# [PROBLEM]
Since only part of the material is needed, please repeat exactly the line that includes "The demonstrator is" and every line after it, up to the last.

# [DATA SEGMENT]
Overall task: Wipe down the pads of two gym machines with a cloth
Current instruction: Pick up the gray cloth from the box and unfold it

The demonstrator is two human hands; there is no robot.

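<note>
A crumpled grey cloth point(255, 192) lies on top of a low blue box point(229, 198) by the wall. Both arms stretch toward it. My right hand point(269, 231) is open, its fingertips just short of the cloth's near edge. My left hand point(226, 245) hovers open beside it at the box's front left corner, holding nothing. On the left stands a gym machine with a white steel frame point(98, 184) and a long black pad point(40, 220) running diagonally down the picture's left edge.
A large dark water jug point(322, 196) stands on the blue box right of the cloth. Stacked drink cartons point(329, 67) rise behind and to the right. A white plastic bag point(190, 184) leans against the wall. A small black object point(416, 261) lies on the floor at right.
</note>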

# [WORKED SOLUTION]
The demonstrator is two human hands; there is no robot.

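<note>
A crumpled grey cloth point(255, 192) lies on top of a low blue box point(229, 198) by the wall. Both arms stretch toward it. My right hand point(269, 231) is open, its fingertips just short of the cloth's near edge. My left hand point(226, 245) hovers open beside it at the box's front left corner, holding nothing. On the left stands a gym machine with a white steel frame point(98, 184) and a long black pad point(40, 220) running diagonally down the picture's left edge.
A large dark water jug point(322, 196) stands on the blue box right of the cloth. Stacked drink cartons point(329, 67) rise behind and to the right. A white plastic bag point(190, 184) leans against the wall. A small black object point(416, 261) lies on the floor at right.
</note>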

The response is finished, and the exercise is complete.